#### Your instructions
The lines to extract run from the first line of the material below to the line containing "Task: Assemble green", both included; leave the pictures behind.

#### Data supplied
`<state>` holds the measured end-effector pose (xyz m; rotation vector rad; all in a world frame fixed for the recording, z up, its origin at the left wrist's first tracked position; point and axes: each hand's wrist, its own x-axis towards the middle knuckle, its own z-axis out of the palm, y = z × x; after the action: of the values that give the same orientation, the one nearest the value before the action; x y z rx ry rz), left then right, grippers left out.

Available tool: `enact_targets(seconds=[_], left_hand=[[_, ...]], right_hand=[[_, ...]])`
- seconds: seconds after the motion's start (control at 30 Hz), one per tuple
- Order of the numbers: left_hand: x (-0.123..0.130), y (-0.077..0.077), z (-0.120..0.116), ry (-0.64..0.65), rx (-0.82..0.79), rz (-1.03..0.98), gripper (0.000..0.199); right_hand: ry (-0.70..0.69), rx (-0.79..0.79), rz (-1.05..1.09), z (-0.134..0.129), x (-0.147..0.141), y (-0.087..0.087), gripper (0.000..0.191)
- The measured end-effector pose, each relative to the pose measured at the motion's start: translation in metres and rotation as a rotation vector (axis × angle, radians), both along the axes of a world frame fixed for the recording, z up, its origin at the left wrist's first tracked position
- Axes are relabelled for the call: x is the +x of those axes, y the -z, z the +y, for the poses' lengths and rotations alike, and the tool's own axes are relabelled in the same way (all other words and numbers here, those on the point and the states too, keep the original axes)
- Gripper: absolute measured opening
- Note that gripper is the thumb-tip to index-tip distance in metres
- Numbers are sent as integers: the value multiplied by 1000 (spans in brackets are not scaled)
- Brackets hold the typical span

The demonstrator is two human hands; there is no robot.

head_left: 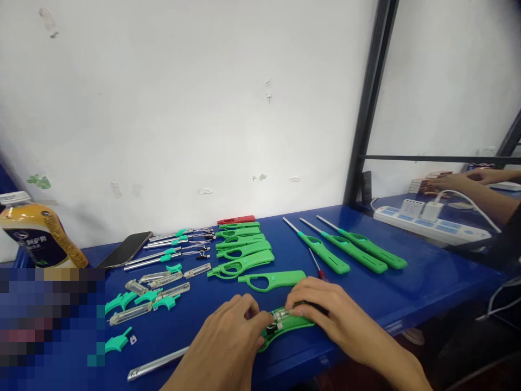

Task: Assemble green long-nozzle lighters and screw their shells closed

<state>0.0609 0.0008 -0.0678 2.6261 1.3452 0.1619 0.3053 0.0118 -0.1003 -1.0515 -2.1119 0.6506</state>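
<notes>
At the table's front edge lies an opened green utility lighter casing (pixel 292 325) with a clear fuel tank (pixel 280 314) and dark small parts inside. My left hand (pixel 230 339) is closed on the casing's left end, thumb and finger pinched together. A silver metal tube (pixel 158 363) runs out leftward from beneath that hand. My right hand (pixel 325 307) grips the casing's right end, fingertips pressing at the clear tank. Just beyond lies a green casing half (pixel 280 279). A screwdriver (pixel 321 274) with a red handle sits behind my right hand. My fingers hide part of the casing.
Several green casings (pixel 244 263) and a red one (pixel 236 220) form a column. Rightward lie three long-nosed lighters (pixel 325 252). Leftward are wired metal tubes (pixel 152 259), clear tanks (pixel 130 314), teal triggers (pixel 118 341), a phone (pixel 126 250) and a bottle (pixel 40 231). Another person's hands (pixel 468 182) work beyond a power strip (pixel 431 225).
</notes>
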Motion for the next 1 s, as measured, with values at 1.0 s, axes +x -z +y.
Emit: enact_targets(seconds=[1.0], left_hand=[[-72,-6,20,-37,272,-215,29]], right_hand=[[73,217,-432,54,12,-1,34]])
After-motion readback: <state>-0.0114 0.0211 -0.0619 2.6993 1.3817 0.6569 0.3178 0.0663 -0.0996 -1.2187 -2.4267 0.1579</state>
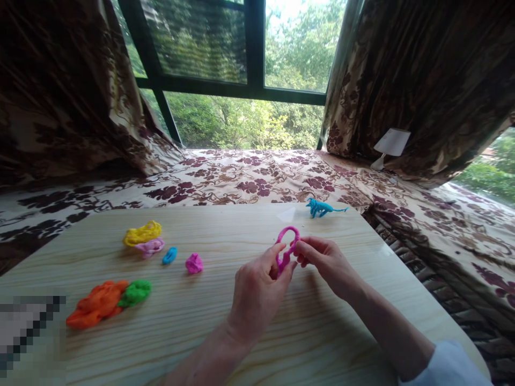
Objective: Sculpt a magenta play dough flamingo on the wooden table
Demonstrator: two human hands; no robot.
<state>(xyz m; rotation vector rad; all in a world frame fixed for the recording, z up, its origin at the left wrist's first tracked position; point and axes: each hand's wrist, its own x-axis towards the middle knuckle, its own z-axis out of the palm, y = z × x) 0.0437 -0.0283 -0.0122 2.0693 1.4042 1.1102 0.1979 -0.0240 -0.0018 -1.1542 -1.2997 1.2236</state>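
Observation:
Between my two hands a magenta loop of modelling clay [288,230] is held up just over the table, its rounded top pointing away from me. My left hand [257,289] pinches the loop's lower left part between thumb and fingers. On its right side, my right hand [324,260] grips the strand with thumb and forefinger. The lower end of the loop is partly hidden by my left fingers. To the left of my hands lies a small magenta clay lump [194,263], and a small blue clay piece [169,255] sits beside it.
Yellow clay [142,234] and pale pink clay [150,247] lie at the left of the wooden table [193,343]. Nearer are orange clay [100,303] and green clay [135,292]. A blue four-legged figure [322,207] stands at the far right edge. A white lamp [392,142] stands beyond.

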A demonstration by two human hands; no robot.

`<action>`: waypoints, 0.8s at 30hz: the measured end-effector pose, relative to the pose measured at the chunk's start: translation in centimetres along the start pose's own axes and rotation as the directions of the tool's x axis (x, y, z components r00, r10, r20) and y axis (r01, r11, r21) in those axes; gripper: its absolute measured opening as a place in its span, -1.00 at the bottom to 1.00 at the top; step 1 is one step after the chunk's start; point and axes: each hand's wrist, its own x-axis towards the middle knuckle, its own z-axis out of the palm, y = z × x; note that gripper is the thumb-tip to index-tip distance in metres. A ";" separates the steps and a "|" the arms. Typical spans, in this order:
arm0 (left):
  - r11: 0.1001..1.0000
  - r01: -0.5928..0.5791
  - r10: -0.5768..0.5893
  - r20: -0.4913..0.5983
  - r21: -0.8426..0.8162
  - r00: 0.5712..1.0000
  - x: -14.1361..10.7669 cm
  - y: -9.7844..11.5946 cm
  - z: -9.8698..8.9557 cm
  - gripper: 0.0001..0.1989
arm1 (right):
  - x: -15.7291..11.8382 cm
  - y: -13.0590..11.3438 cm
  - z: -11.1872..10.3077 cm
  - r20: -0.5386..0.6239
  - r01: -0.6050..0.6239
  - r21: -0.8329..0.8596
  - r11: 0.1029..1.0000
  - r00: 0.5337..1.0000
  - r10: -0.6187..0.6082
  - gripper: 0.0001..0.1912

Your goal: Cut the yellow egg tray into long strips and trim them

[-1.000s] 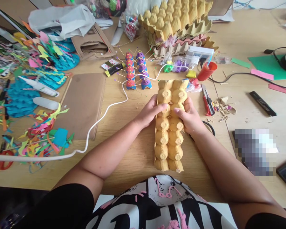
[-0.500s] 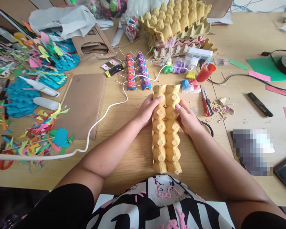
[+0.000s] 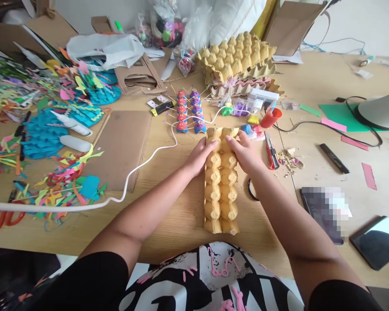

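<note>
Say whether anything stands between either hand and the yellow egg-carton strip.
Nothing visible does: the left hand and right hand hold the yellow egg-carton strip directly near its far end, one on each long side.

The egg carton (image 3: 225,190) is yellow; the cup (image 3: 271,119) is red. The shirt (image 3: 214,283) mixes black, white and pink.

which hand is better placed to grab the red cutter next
Probably the right hand: the red cutter lies nearer it, while the left hand is across the egg-tray strip. Both hold the strip, though.
</note>
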 end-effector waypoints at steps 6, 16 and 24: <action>0.983 0.045 -0.019 -0.143 0.177 0.989 1.5 0.4 0.4 -0.49 | 0.7 1.2 0.1 -0.060 0.033 -0.007 0.999 0.998 -0.033 -0.43; 0.899 0.073 0.000 -0.167 0.431 0.986 2.7 -1.3 -1.0 -0.52 | 0.8 2.7 -1.1 -0.080 -0.010 -0.076 0.997 0.997 0.004 -0.35; 0.969 0.124 -0.110 -0.073 0.215 0.991 3.5 -1.7 -1.5 -0.53 | 1.7 4.1 -1.2 -0.063 0.030 -0.037 0.999 0.997 -0.033 -0.46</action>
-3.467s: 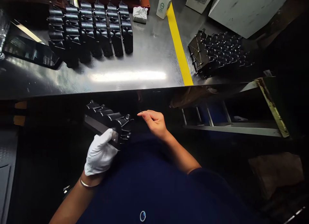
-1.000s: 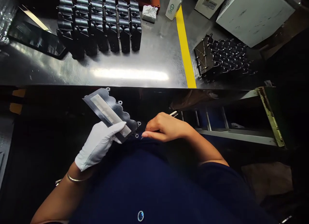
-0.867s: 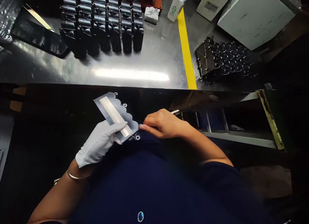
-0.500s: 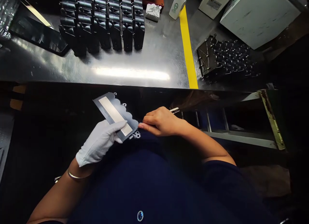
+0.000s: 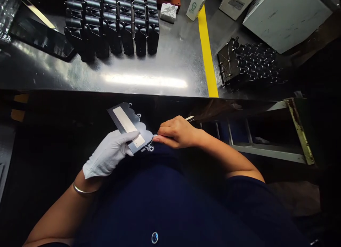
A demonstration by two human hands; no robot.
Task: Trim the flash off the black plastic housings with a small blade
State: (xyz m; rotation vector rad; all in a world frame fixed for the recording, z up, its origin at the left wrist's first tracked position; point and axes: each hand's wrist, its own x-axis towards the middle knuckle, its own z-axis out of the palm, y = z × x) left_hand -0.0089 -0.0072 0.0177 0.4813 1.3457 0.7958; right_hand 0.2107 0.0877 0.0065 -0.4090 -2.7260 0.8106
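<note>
My left hand (image 5: 109,153), in a white glove, grips a dark grey moulded part (image 5: 142,128) by its lower end, thumb on top. The part has a scalloped edge, small ring-shaped lugs and a pale rectangular strip (image 5: 125,122) along its face. It is held tilted, in front of the bench. My bare right hand (image 5: 177,132) is closed around a slim tool (image 5: 189,118), whose pale end sticks out behind the knuckles. The tool's front tip, mostly hidden by my fingers, is at the part's scalloped edge near the lower right corner.
On the metal bench (image 5: 149,71) stand rows of black moulded parts (image 5: 128,30), a white bottle (image 5: 196,5) and a crumpled white wad (image 5: 168,12). Right of the yellow tape (image 5: 206,51) lies a cluster of dark parts (image 5: 250,62). A metal frame (image 5: 269,153) stands below.
The moulded part has shifted slightly right and tilted a little in my left hand's grip. My right hand has moved up slightly, its fingers staying at the part's edge.
</note>
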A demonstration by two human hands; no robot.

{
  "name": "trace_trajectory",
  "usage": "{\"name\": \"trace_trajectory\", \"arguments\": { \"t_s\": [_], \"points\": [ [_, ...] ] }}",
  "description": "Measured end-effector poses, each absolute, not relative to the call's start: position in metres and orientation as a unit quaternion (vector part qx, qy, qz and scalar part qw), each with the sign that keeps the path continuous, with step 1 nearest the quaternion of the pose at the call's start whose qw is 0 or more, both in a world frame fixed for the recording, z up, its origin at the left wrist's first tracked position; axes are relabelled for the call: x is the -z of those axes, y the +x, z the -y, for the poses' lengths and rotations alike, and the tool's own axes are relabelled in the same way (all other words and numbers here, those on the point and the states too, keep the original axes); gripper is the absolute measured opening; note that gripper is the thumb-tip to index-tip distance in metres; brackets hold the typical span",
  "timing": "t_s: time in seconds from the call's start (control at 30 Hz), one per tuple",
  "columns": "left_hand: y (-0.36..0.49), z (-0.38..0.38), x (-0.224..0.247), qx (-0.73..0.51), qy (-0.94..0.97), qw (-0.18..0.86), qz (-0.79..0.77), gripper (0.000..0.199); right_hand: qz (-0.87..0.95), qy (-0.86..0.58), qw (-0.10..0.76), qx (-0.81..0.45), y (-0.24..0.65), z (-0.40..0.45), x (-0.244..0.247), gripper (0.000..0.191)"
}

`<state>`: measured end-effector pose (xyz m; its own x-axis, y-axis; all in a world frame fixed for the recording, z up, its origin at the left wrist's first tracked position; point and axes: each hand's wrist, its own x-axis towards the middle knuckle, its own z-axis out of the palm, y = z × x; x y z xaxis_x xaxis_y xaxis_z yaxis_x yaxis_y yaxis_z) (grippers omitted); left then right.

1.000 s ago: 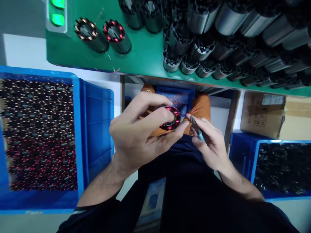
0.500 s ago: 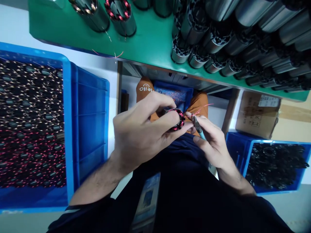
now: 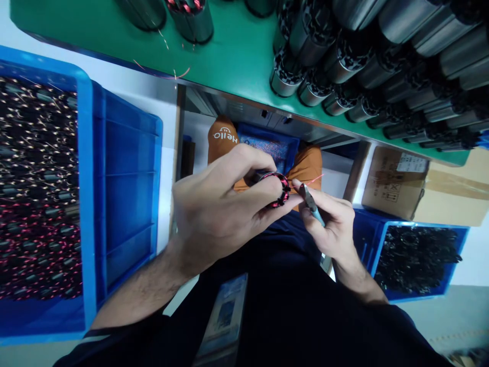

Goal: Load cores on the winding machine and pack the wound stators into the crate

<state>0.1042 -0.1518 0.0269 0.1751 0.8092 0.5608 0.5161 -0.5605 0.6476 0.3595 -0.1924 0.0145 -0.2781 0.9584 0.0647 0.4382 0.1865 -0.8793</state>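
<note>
My left hand point(image 3: 225, 204) is wrapped round a motor stator point(image 3: 284, 189), a dark cylinder with red copper windings showing at its end. Its far side is covered by my fingers. My right hand point(image 3: 330, 216) grips a pair of cutting pliers point(image 3: 312, 204) with light blue handles, jaws pointing up and left toward the stator. Thin red wire point(image 3: 316, 179) sticks out past the fingers of my right hand, beside the plier jaws. A small gap lies between the jaws and the stator's end.
A green bench point(image 3: 237, 61) carries several metal stator cores point(image 3: 286, 76) and a red-wound stator point(image 3: 193, 23). Blue crates flank me: wound stators in the left crate point(image 3: 86, 204), black parts point(image 3: 416, 260) on the right. A cardboard box point(image 3: 393, 176) stands right; a blue tray point(image 3: 267, 148) sits between my knees.
The plier jaws have moved slightly away from the stator's end, and less red wire shows near them. The whole view has shifted a little; my left hand keeps its hold.
</note>
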Motion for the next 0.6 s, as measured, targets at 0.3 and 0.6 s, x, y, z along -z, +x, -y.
{"name": "trace_trajectory", "arguments": {
  "t_s": [0.3, 0.6],
  "points": [
    [0.109, 0.148, -0.004, -0.543, 0.504, 0.488, -0.461, 0.025, 0.713, -0.561, 0.276, -0.316, 0.366, 0.176, -0.003, 0.063],
    [0.128, 0.146, -0.014, -0.523, 0.343, 0.637, -0.451, 0.047, 0.759, -0.529, 0.324, -0.197, 0.351, 0.177, -0.002, 0.059]
  ]
}}
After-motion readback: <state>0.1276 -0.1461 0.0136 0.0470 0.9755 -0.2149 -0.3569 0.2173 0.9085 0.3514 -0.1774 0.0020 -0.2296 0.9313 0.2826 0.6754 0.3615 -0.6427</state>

#### Your response
`<state>` holds the measured end-effector pose (xyz m; rotation vector rad; all in a world frame fixed for the recording, z up, its origin at the left wrist's first tracked position; point and axes: each hand's wrist, its own x-axis towards the middle knuckle, its own z-axis out of the palm, y = z × x; after the action: of the values that give the same orientation, the one nearest the value before the action; x y z rx ry rz), left then right, grippers left out.

Available tool: `enact_targets(seconds=[_], left_hand=[[_, ...]], right_hand=[[_, ...]])`
- seconds: seconds after the motion's start (control at 30 Hz), one per tuple
- Order of the numbers: left_hand: x (-0.123..0.130), y (-0.077..0.077), z (-0.120..0.116), ry (-0.64..0.65), rx (-0.82..0.79), rz (-1.03..0.98), gripper (0.000..0.199); right_hand: ry (-0.70..0.69), rx (-0.79..0.79), rz (-1.05..1.09), z (-0.134..0.129), x (-0.147..0.141), y (-0.087..0.087), gripper (0.000..0.191)
- The measured end-effector pose, each relative to the pose measured at the motion's start: translation in metres and rotation as a rotation vector (axis × angle, radians), both along the axes of a world frame fixed for the recording, z up, its origin at the left wrist's first tracked position
- Axes are relabelled for the call: x is the +x of those axes, y the -z, z the +y, for the poses' lengths and rotations alike, and the tool's own axes are relabelled in the same way (all other words and numbers here, those on the point and the states too, keep the original axes)
- Gripper: absolute measured opening
- Note that gripper is the thumb-tip to index-tip distance in metres
- Numbers are sent as integers: the value multiplied by 1000 (spans in brackets are not scaled)
- Brackets hold the typical span

The demonstrator is two human hands; there is no robot.

head_left: 

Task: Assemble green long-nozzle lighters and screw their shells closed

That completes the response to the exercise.